As we skirted Market Jew we found the first people fleeing in terror; women leading small children, old men hobbling and young men too, just as intent on getting away. Sir Francis spoke sharply to some of these latter, and a few turned about. But most pressed past us without pause. The Spaniards, they said, were pillaging and burning whatever they found and putting women and children to the sword. The dreadful fate of Antwerp where 7,000 had been slaughtered in a night was in everyone’s mind.

Smoke was rising round the bend of the bay. I jumped off my horse and caught one straggler urgently by the arm. “How are the Spaniards heading? Are they set this way?”

“Aye, master, they’m comin’ this way and every way. There’s thousands of ‘em landing! They come in a dozen great ships! There were no wind at dawn an’ they oared in under cover of the fog. They was on us afore we could gather our wits! “

“Are they going inland towards Paul?”

“They’m gain’ all ways, master.” The man shook himself free.

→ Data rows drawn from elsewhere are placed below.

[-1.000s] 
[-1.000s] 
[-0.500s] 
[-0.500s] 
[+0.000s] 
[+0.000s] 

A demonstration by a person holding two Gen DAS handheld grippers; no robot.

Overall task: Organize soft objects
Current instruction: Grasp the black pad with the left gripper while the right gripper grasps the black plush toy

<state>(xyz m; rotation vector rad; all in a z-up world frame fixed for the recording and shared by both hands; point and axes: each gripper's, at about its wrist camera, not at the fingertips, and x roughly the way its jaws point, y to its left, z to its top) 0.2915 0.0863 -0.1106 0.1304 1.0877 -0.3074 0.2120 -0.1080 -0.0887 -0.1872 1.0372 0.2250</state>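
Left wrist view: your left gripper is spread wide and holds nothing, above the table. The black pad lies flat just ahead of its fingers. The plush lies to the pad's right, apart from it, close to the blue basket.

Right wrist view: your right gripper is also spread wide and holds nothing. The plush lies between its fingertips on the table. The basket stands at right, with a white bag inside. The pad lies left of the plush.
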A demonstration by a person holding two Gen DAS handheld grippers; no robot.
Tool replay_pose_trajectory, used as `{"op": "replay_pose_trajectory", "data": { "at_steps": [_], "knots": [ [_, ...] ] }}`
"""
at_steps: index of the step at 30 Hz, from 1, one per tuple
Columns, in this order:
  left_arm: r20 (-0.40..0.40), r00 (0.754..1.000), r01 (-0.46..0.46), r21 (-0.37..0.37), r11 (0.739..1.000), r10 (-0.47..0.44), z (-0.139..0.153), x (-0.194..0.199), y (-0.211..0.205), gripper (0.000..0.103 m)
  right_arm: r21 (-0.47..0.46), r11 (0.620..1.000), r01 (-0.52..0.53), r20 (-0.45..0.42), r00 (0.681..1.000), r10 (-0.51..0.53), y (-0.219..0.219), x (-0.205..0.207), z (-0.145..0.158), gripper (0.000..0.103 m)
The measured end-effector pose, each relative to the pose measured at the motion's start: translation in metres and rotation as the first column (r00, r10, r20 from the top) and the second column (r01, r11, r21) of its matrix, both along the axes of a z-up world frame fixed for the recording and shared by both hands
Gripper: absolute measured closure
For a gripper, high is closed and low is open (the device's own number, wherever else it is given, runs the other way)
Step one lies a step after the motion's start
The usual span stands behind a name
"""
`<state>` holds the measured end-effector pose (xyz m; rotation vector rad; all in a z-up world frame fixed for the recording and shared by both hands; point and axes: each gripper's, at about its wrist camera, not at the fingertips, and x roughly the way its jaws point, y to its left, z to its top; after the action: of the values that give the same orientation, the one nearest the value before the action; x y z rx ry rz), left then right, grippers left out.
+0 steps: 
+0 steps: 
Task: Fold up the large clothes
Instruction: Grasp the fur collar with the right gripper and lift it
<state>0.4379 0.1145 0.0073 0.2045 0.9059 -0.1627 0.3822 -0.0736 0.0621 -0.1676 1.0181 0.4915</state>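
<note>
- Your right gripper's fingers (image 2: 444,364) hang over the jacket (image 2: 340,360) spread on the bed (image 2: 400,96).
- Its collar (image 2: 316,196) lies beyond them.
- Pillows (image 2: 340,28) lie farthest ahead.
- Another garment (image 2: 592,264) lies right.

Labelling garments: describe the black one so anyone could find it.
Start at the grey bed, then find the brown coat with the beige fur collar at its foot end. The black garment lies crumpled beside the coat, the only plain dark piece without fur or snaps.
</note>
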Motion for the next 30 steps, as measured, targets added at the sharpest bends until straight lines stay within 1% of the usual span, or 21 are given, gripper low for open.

I caught the others up where they had stopped on the slope into Penzance and were talking to a group of a dozen men headed by a constable called Veysey. Veysey was plainly a level-headed fellow. He said the Spanish had landed several hundred men to begin and had thrown forward a slow moving and slow expanding semicircle of picked troops, with pikes and guns. Behind them, behind the screen thus formed, came a second force which appeared in truth to be burning and pillaging everything it found. Lacking officers or gentlemen to command, the group of Cornishmen forming round Veysey had accepted him as their leader, and the numbers swelled to about fifty men while information was being exchanged.